Copy the whole listing verbatim.

####################

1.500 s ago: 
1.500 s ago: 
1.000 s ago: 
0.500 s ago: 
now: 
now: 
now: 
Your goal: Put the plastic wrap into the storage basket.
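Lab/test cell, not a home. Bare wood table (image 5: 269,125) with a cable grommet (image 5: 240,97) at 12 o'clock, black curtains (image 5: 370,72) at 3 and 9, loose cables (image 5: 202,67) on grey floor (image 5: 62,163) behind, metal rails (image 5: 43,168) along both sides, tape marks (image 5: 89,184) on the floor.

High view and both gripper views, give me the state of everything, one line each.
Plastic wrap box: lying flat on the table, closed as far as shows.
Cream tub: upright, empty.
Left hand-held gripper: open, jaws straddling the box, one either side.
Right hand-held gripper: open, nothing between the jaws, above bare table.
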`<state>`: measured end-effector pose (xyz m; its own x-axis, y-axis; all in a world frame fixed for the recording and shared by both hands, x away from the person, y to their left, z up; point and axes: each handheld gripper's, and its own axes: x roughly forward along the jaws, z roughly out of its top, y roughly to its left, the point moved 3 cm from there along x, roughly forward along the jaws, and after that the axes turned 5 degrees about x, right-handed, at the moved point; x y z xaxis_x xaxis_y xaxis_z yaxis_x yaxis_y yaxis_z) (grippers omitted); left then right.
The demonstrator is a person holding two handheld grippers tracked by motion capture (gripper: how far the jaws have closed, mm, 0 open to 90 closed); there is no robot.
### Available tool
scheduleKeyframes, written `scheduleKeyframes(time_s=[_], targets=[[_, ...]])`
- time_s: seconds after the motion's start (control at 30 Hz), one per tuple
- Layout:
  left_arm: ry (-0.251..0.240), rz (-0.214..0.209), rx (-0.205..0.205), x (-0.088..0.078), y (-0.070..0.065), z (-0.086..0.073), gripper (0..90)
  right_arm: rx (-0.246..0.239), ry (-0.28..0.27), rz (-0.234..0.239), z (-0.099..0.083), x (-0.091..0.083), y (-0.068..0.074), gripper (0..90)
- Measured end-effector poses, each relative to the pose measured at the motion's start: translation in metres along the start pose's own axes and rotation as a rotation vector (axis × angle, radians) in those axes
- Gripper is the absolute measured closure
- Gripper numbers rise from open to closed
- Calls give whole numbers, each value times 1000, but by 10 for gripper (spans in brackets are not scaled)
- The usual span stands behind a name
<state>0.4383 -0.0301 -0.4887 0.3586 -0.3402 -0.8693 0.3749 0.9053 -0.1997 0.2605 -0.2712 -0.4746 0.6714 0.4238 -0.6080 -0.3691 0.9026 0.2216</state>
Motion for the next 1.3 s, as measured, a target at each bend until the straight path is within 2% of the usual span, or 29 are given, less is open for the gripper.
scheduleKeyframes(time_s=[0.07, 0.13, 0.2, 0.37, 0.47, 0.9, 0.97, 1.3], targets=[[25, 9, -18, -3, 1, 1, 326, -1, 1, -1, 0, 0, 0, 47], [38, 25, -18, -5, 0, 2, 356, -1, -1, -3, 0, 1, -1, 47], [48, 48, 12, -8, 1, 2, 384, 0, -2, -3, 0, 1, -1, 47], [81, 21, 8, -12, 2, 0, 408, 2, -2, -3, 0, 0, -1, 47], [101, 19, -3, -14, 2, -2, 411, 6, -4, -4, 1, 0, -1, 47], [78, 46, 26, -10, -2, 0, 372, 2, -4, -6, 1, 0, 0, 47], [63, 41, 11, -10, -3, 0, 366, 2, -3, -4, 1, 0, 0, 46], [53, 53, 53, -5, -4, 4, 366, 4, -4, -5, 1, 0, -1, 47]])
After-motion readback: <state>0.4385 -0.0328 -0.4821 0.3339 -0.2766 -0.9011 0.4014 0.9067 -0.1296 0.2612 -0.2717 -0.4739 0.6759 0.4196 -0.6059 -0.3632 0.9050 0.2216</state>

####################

Written response:
1.500 s ago: 
1.500 s ago: 
1.000 s ago: 
0.500 s ago: 
now: 
now: 
now: 
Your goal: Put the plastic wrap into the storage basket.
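Lab/test cell, not a home. Bare wood table (image 5: 269,125) with a cable grommet (image 5: 240,97) at 12 o'clock, black curtains (image 5: 370,72) at 3 and 9, loose cables (image 5: 202,67) on grey floor (image 5: 62,163) behind, metal rails (image 5: 43,168) along both sides, tape marks (image 5: 89,184) on the floor.

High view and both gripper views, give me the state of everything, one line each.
Plastic wrap box: lying flat on the table, closed as far as shows.
Cream tub: upright, empty.
Left hand-held gripper: open, jaws straddling the box, one either side.
Right hand-held gripper: open, nothing between the jaws, above bare table.
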`<state>`: measured end-effector pose (xyz m; its own x-axis, y-axis; all in a world frame fixed for the recording and shared by both hands, x away from the person, y to their left, z up; point and axes: each handheld gripper's, and its own axes: x roughly forward along the jaws, z roughly out of its top, y roughly to its left, the point moved 3 cm from there along x, roughly forward along the jaws, and after that the axes turned 5 degrees about x, right-handed, at the moved point; x y z xaxis_x xaxis_y xaxis_z yaxis_x yaxis_y yaxis_z) (grippers omitted); left then right.
The demonstrator is a person holding two handheld grippers tracked by motion capture (gripper: how far the jaws have closed, mm, 0 open to 90 closed); there is no robot.
### Available tool
scheduleKeyframes, written `scheduleKeyframes(time_s=[_], targets=[[_, ...]])`
- time_s: seconds after the motion's start (control at 30 Hz), one per tuple
- Layout:
  left_arm: ry (-0.251..0.240), rz (-0.214..0.209), rx (-0.205..0.205), x (-0.088..0.078), y (-0.070..0.065), z (-0.086..0.073), gripper (0..90)
  right_arm: rx (-0.246..0.239), ry (-0.28..0.27), rz (-0.234..0.239), z (-0.099..0.083), x (-0.091..0.083), y (-0.068..0.074), gripper (0..90)
- Measured end-effector poses, each relative to the pose measured at the motion's start: translation in metres along the start pose's own axes and rotation as a rotation vector (axis × angle, radians) in those axes
- Gripper is the absolute measured closure
- Gripper numbers rise from open to closed
- Calls give whole numbers, each value times 1000, but by 10 for gripper (spans in brackets are not scaled)
- The usual span stands behind a name
<state>0.4383 -0.0301 -0.4887 0.3586 -0.3402 -0.8693 0.3749 0.9053 -0.1997 0.2605 -0.2712 -0.4746 0.6714 0.4238 -0.6080 -0.3691 0.9026 0.2216</state>
Motion for the next 1.3 s, as measured, a target at each bend until the straight path is within 2% of the usual span, or 29 are given, less is open for the gripper.
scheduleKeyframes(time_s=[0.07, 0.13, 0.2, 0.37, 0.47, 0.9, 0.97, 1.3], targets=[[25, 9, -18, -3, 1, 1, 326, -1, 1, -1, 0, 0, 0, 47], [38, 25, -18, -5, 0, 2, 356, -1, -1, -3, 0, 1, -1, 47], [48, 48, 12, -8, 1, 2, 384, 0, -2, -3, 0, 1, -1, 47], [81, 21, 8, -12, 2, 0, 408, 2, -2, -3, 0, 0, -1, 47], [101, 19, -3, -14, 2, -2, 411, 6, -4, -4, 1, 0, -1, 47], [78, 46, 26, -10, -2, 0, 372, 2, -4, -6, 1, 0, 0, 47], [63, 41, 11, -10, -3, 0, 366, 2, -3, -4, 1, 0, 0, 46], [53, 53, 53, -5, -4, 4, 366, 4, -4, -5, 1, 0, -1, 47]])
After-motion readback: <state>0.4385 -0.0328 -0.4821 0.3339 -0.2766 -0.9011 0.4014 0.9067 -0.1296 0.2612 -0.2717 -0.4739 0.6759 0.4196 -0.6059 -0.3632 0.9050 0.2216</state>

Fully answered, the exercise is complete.